Driscoll and Basham, both sergeants, were regularly sent to calm upset in the ranks, the troops proving ready to listen to the boxers when MPs could only inflame the heated situation.
The popularity of the two was recalled by author and boxer Norman Clark. In his All in the Game he recalls meeting them in France where he sparred with Basham, Clark praising his opponent’s boxing skills and his jovial character.
On another occasion Basham sparred with the Prince of Wales, the future King Edward VIII who was touring the troops.
It was a widely held belief that sparring with untrained soldiers eroded the skills of a professional
Towards the end of the war Basham returned to Wrexham where, reportedly, he helped to cure drunkenness in the ranks – anyone found in an inebriated state was ordered to do three rounds with the British and European champion!
The joy and laughter that Driscoll and Basham found amidst the horrors of war-time France seems undeniable, but the conflict also took its toll.

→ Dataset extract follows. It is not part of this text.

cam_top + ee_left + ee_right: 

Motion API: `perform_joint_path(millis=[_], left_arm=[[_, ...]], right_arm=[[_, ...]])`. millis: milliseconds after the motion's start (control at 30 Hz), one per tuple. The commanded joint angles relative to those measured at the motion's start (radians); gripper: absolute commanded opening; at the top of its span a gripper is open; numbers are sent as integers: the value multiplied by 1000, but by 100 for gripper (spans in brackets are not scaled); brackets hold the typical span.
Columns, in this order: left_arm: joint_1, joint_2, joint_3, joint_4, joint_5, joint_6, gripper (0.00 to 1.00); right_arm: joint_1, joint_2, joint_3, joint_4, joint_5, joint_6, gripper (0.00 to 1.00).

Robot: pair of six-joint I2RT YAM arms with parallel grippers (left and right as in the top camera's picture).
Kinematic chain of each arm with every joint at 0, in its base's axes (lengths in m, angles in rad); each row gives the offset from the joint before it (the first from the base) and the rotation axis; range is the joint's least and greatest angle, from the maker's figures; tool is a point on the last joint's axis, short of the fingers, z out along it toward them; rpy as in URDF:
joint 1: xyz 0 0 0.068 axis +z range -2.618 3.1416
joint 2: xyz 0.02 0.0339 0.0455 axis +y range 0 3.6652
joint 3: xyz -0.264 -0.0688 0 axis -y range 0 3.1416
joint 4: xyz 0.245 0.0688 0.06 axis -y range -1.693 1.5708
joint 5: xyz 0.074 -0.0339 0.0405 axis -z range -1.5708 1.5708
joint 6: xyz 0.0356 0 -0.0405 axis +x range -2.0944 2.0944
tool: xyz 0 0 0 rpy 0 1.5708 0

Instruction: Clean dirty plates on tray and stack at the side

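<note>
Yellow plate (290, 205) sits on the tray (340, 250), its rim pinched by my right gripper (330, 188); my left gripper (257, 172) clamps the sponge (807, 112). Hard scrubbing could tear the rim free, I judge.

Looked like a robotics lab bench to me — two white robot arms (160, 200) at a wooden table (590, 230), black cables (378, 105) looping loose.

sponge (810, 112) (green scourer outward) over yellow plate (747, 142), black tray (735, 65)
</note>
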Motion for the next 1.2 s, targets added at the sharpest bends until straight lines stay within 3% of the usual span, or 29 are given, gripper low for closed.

The boxers had to take on all-comers in the booths, men of all sizes, weights and abilities. Many did not know how to pull a punch, and their primary motivation was to claim that they had been able to knock over the great Basham or Driscoll.
There was also a widely held belief that sparring with untrained soldiers eroded the skills of a professional, leading them to lose precision and sharpness, and pull punches.
Some suggest that, by the end of the war, as a result of fighting inferior opponents Basham had developed a tendency to over-use his right hand and to neglect his most potent weapon, his sublime straight left.
Whether or not that is true, he remained a formidable foe. In his first nine fights after the war he claimed eight wins and a draw, adding the Commonwealth title to the British and European crowns he successfully defended.
Then, in June 1920, he ran into Ted ‘Kid’ Lewis.
Perhaps the war had chipped away at Basham’s skills, or perhaps the ‘Kid’ – regarded by many as Britain’s greatest ever fighter – was simply too good.
But the Newport man lost all four of his classic encounters with Lewis, meaning that he missed out on the chance of becoming Wales’ fourth world champion.